Il 28enne, soccorso dal personale del 118, è stato trasportato in gravi condizioni al Policlinico Tor Vergata
La chiamata al numero d’emergenza è arrivata poco prima delle sei del mattino. Poche parole, concitate: “C’è una rissa in strada, un uomo a terra”.
All’altezza del civico 1649 di via Prenestina, il silenzio dell’alba è stato rotto dalle sirene delle volanti. Sul marciapiede, vicino a un distributore di benzina, gli agenti hanno trovato un giovane riverso in una pozza di sangue.
L’uomo, 28 anni, cittadino egiziano, presentava una profonda ferita da arma da taglio.

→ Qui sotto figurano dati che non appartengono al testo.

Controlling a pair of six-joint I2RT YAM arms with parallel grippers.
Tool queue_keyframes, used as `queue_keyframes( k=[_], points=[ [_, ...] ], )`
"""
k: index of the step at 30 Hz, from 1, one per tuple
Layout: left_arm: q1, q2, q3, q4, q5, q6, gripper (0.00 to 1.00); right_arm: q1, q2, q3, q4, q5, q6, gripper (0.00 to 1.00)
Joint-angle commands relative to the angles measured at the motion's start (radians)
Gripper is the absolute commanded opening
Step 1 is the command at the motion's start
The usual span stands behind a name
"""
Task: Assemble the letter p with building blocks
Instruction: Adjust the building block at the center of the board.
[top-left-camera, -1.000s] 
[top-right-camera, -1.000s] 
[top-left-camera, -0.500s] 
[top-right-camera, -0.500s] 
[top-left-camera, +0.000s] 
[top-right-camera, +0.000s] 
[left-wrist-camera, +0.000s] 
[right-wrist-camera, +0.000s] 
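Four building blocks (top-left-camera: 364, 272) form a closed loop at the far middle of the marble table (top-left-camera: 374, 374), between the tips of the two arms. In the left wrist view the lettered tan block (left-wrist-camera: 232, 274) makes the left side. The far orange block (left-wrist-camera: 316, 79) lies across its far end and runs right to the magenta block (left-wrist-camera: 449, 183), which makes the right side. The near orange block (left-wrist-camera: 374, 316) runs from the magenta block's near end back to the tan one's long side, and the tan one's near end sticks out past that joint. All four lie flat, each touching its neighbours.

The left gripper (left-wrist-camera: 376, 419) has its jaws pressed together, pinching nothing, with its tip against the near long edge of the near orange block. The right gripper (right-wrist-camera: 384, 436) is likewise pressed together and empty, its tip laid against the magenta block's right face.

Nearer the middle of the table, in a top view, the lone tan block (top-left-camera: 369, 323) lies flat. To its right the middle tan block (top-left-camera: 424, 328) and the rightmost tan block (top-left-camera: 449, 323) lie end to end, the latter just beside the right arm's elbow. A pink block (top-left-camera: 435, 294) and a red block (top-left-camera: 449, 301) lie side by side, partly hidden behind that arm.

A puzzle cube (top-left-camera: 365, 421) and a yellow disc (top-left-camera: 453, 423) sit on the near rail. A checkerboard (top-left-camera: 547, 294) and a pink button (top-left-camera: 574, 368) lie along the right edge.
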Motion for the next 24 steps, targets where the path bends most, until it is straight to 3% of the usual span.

Le macchie di sangue lasciavano una scia lunga e inquietante, che gli investigatori del commissariato di zona hanno seguito fino a via Aldo Capitini, nel cuore del Villaggio Falcone.
È lì, secondo le prime ricostruzioni, che sarebbe scoppiata la rissa culminata nell’accoltellamento.
Gli agenti hanno individuato la targa di un’auto ritenuta collegata ai fatti e stanno ascoltando testimoni e residenti per ricostruire i momenti precedenti all’aggressione.
Tra le ipotesi al vaglio, anche quella di un regolamento di conti legato allo spaccio di droga.
Il 28enne, soccorso dal personale del 118, è stato trasportato in gravi condizioni al Policlinico Tor Vergata, dove si trova tuttora ricoverato.
Le sue condizioni sono stabili: non sarebbe in pericolo di vita e verrà ascoltato dagli investigatori nelle prossime ore.

Restano però molti punti oscuri. Non è chiaro se la vittima abbia tentato la fuga dopo essere stata ferita, trascinandosi per oltre un chilometro fino alla Prenestina, o se la rissa si sia spostata lungo le vie del quartiere, fino alla stazione di servizio.
Una scia di sangue, due luoghi e una notte ancora da decifrare. Su via Prenestina, alle prime luci del giorno, restano solo i segni della violenza e le domande di un quartiere che si è svegliato nel silenzio delle sirene.